====== EXERCISE MATERIAL

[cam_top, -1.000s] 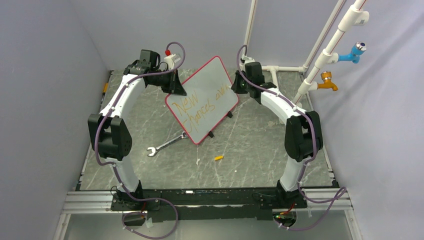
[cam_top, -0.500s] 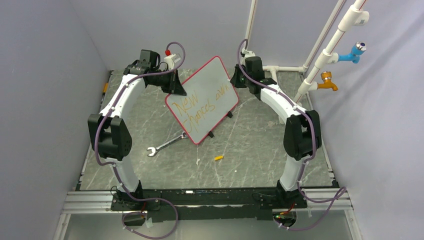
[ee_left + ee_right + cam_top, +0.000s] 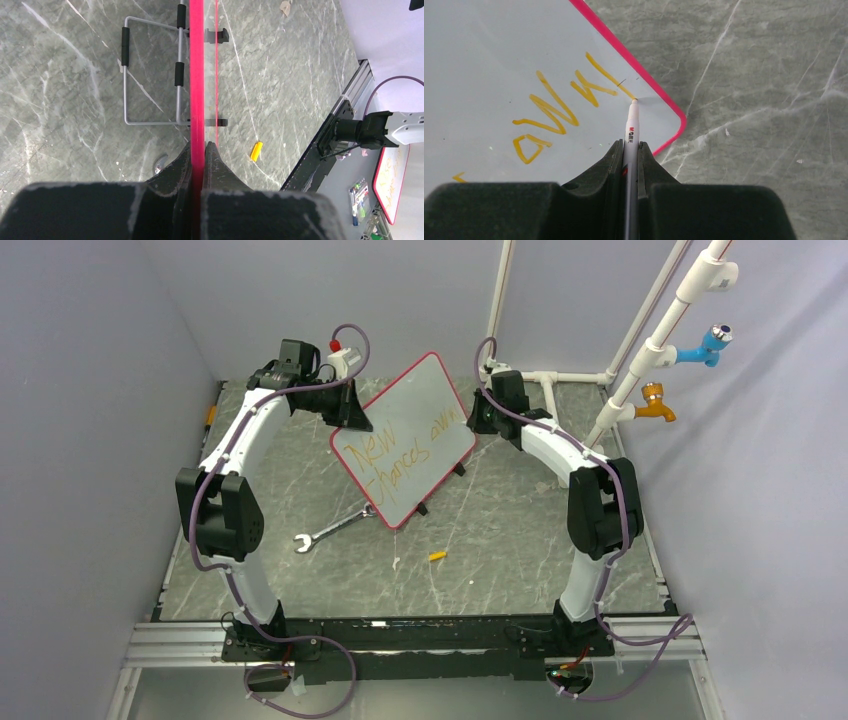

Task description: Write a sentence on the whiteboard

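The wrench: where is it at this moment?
In the top view the wrench lies on the table left of centre, just off the near corner of the whiteboard, with a small orange piece to its right.

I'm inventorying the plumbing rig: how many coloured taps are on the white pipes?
2. A blue tap sits high on the slanted white pipe at right, and an orange tap just below it. Others may be out of frame.

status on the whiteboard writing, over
Left pincer shut on red-framed white rectangular whiteboard. Right pincer shut on slim white marker, tip on orange handwritten sentence. Silver wrench, small orange piece lie loose, not blocking.
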You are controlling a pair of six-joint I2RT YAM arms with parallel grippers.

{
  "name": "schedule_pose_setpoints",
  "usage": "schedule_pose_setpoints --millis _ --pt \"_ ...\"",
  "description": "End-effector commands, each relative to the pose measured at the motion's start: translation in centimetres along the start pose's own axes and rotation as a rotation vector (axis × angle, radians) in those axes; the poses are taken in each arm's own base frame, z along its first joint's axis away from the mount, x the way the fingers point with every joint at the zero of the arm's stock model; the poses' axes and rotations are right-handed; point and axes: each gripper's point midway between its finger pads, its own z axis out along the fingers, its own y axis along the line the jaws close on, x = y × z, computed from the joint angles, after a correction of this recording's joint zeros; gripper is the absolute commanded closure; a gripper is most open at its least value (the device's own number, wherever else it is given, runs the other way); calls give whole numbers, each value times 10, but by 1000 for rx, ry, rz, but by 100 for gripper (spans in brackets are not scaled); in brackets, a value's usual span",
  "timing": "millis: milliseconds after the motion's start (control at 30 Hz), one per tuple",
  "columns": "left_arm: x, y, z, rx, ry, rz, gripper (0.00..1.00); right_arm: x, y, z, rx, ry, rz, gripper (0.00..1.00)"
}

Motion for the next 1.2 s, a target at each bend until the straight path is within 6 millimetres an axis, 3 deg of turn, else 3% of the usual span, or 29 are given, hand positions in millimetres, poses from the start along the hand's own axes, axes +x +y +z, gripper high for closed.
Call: schedule_pose_setpoints --millis 0,367,600,767,967,1167 --pt "14 12 2 -74 49 97 100 -26 20 -12 -53 -72 -1 100" --pt "14 12 2 -75 48 97 100 -75 40 -38 -105 -175 -2 100" --pt "15 13 2 -76 50 98 100 -87 48 -33 -138 -188 10 100" --pt "15 13 2 -79 51 97 100 -85 48 -20 -139 -177 13 100" --pt "15 13 2 -77 51 95 100 -68 36 -4 -105 -134 14 100" --pt "15 12 2 -75 50 97 100 -61 31 0 -96 -115 21 100"
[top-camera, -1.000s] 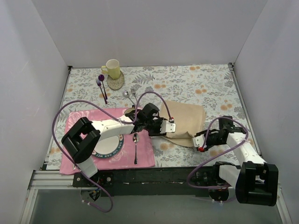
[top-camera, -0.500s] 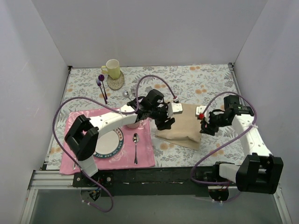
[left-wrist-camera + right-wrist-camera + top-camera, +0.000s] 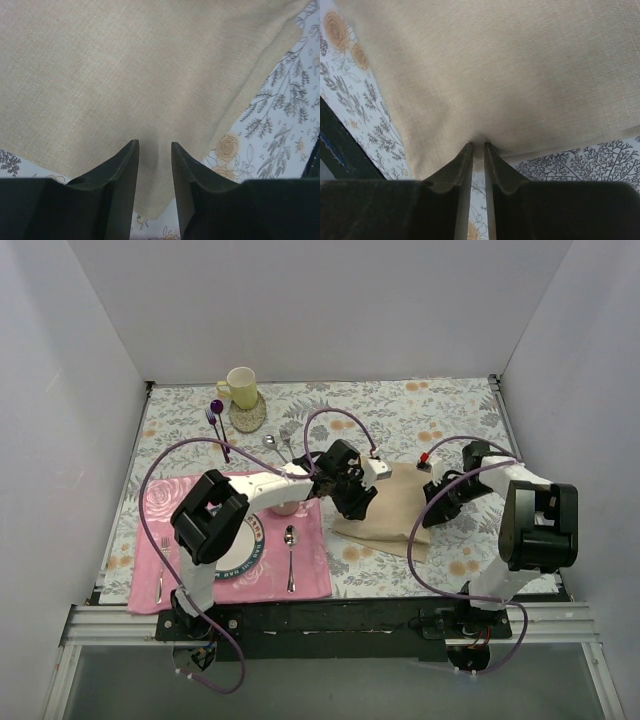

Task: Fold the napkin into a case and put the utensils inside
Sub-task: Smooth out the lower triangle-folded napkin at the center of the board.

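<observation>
Placemat [image 3: 312,578]: pink floral, lower left of the overhead view, bearing a plate [image 3: 246,548], a long silver spoon [image 3: 290,552] at its right side and a fork [image 3: 163,568] at its left edge
Napkin [image 3: 392,508]: beige cloth on the grey floral tablecloth [image 3: 450,410], just right of the placemat, centre of the overhead view, folded into a slanted oblong
Right gripper [image 3: 432,512]: at the napkin's right edge; in its wrist view the jaws are almost together and the cloth [image 3: 485,65] puckers at the tips [image 3: 478,145], so it pinches the napkin
Left gripper [image 3: 355,502]: on the napkin's left part; in its wrist view the fingers [image 3: 122,170] stand a narrow gap apart with the cloth [image 3: 125,65] showing between them; whether it grips the cloth I cannot tell
Utensils: small silver spoon [image 3: 270,441] and small silver fork [image 3: 287,444] side by side on the tablecloth, beyond the placemat, apart from the napkin
Purple-handled fork [image 3: 217,430]: upper left, lying beside a purple-handled spoon [image 3: 216,407]
Mug [image 3: 240,387]: yellow, farthest back, on a round coaster [image 3: 248,417]
</observation>
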Robot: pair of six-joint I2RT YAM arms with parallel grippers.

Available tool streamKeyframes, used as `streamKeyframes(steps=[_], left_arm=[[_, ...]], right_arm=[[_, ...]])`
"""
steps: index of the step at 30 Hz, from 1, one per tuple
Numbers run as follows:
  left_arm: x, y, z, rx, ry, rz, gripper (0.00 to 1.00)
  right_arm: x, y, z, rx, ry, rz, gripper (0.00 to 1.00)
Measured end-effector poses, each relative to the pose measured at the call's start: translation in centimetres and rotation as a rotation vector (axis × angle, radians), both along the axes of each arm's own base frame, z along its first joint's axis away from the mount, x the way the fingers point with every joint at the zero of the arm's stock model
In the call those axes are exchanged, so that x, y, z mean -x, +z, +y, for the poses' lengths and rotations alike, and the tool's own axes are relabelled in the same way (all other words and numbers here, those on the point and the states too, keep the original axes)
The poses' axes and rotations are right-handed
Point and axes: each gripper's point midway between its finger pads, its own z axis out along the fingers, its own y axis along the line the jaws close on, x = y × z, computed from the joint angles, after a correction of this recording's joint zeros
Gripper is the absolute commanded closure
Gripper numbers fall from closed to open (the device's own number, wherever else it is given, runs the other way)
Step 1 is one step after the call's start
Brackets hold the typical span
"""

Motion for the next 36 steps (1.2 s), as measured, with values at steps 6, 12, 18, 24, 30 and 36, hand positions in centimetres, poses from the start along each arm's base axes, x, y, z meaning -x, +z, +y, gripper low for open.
streamKeyframes(steps=[6,12,18,24,30,36], left_arm=[[-1.3,-3.0,0.6,-0.049,0.07,0.059,0.75],[-3.8,-3.0,1.6,-0.02,0.138,0.09,0.68],[-5.4,0.2,0.5,0.084,0.101,-0.016,0.49],[-2.0,3.7,-5.2,0.193,-0.108,-0.21,0.46],[1.7,4.8,-9.5,0.273,-0.261,-0.332,0.44],[1.8,3.5,-11.9,0.284,-0.287,-0.388,0.45]], right_arm=[[-3.5,-1.6,-0.2,0.008,-0.067,0.048,0.77],[-9.4,0.3,0.1,-0.033,-0.105,-0.044,0.65],[-9.9,5.3,-1.2,-0.141,-0.25,-0.087,0.63],[-5.0,5.1,-5.2,-0.177,-0.545,0.081,0.77],[-2.0,2.3,-4.5,-0.183,-0.647,0.323,0.79],[0.0,-0.8,-3.5,-0.191,-0.691,0.52,0.8]])
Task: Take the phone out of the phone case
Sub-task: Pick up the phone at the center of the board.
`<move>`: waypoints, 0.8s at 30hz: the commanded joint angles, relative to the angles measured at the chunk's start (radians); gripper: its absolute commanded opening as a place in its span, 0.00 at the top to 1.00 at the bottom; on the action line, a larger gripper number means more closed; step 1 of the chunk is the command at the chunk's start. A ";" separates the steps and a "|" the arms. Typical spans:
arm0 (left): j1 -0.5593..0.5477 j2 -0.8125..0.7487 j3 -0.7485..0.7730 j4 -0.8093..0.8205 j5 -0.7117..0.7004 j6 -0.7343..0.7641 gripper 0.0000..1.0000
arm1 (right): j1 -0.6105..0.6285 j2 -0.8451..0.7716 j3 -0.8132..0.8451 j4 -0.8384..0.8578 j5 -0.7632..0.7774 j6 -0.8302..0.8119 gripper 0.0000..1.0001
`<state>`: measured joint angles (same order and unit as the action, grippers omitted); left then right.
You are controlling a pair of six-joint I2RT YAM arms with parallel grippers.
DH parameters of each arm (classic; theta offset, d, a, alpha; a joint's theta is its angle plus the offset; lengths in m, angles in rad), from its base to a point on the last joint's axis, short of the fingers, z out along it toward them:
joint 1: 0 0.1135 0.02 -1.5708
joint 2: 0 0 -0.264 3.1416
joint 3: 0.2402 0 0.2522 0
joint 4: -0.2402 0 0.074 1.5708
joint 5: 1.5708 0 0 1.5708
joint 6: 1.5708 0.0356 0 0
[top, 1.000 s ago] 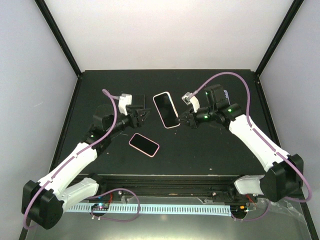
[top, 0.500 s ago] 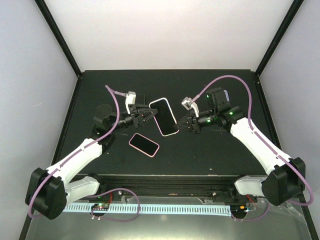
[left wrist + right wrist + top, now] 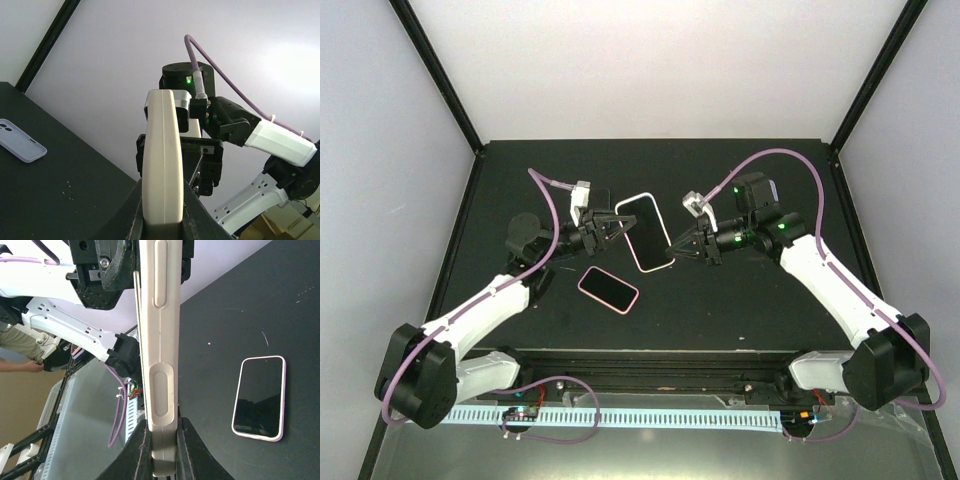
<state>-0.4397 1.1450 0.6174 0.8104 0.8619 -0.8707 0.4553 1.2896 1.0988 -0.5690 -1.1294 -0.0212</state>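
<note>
The phone (image 3: 648,232), a rectangular black-screened handset, sat inside its cream plastic case (image 3: 162,165) and was held in the air above the middle of the flat black table (image 3: 740,300), tilted, with the screen facing up toward the top camera. The left gripper (image 3: 620,226) was closed narrowly on the case edge toward the table's left side. In the left wrist view, both fingers (image 3: 137,222) pressed against the flat faces of the case. The right gripper (image 3: 672,252) was likewise clamped on the corner of the case nearest the table's front edge, toward its right side. In the right wrist view, its fingers (image 3: 141,455) flanked the cream side wall, where the moulded button covers were visible. A second black-screened phone in a pink case (image 3: 608,289) lay flat on the table, screen up, toward the front edge and apart from both grippers. An empty pale lavender phone case (image 3: 20,147) lay flat on the table, seen only in the left wrist view. Its place on the table could not be determined.
</note>
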 commanded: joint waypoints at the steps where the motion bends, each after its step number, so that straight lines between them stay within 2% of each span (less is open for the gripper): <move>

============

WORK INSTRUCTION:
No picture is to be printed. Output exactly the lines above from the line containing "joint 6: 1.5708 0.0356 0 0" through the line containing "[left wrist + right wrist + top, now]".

RESULT FOR THIS EXERCISE:
joint 6: 1.5708 0.0356 0 0
[top, 1.000 s ago] 
[top, 0.500 s ago] 
[left wrist + right wrist + top, now] 

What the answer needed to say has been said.